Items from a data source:

▼▼▼

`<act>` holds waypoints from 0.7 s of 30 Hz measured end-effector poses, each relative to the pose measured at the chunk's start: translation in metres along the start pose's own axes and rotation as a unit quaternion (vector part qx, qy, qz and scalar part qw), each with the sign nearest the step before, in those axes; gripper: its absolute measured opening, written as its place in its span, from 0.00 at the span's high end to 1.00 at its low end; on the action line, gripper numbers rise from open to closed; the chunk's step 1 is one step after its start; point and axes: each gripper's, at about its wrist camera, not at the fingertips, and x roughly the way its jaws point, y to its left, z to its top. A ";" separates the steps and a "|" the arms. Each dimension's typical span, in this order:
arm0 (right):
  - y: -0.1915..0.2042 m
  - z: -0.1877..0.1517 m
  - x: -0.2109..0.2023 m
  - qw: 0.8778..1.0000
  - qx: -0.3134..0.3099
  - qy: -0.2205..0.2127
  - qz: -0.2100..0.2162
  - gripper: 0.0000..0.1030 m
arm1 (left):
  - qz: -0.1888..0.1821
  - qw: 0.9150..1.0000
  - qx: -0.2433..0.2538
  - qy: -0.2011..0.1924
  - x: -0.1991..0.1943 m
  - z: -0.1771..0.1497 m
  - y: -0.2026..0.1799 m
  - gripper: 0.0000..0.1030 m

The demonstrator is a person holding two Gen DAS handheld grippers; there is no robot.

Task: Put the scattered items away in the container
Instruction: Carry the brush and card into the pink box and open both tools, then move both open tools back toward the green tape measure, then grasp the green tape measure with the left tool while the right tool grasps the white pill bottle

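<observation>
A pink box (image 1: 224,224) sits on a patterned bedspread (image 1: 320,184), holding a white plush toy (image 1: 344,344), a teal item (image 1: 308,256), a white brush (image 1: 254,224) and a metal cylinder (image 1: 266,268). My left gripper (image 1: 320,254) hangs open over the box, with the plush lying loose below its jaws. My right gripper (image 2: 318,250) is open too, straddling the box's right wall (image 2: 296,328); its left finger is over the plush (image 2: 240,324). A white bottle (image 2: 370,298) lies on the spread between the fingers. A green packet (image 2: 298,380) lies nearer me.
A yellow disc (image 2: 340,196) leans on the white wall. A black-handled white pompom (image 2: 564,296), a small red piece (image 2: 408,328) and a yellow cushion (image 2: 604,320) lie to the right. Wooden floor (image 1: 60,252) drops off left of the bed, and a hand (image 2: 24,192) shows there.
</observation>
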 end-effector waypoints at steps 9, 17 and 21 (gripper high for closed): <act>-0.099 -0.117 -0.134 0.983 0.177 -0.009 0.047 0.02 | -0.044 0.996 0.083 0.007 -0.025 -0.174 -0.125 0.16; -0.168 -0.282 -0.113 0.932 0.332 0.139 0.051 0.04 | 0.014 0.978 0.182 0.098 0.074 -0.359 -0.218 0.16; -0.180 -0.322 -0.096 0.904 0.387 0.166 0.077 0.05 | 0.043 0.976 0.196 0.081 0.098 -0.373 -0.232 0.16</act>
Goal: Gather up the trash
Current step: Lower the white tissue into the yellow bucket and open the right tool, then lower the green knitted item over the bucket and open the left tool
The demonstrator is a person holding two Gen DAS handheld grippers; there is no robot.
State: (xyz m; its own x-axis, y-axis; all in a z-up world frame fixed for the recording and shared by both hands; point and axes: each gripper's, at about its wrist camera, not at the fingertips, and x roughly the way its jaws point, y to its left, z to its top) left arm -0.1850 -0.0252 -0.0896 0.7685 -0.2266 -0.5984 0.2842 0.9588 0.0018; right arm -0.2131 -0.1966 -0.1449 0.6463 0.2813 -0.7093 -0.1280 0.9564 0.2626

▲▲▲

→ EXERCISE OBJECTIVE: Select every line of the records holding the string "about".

→ SOLUTION TO THE EXERCISE:
`<act>` holds waypoints from 0.7 s of 30 Hz measured end-effector poses, each relative to the pose measured at the chunk's start: translation in metres along the start pose's own axes and rotation as a unit quaternion (vector part qx, qy, qz and scalar part qw), each with the sign nearest the step before, in those axes; gripper: its absolute measured opening, written as its place in its span, from 0.00 at the span's high end to 1.00 at its low end; on the action line, gripper numbers rise from open to closed; the chunk's step 1 is one step after its start; point and axes: each gripper's, at about its wrist camera, not at the fingertips, and x roughly the way its jaws point, y to its left, z to its top. A ";" separates the steps and a "|" the arms. Each dimension's typical span, in this order:
State: (xyz m; its own x-axis, y-axis; all in a z-up world frame fixed for the recording and shared by both hands; point and axes: each gripper's, at about its wrist camera, not at the fingertips, and x roughly the way its jaws point, y to its left, z to its top) left arm -0.1850 -0.0252 -0.0896 0.7685 -0.2266 -0.5984 0.2842 0.9588 0.0018; right arm -0.2131 -0.1966 -0.1449 0.6463 0.2813 -0.7093 -0.1280 0.9564 0.2626

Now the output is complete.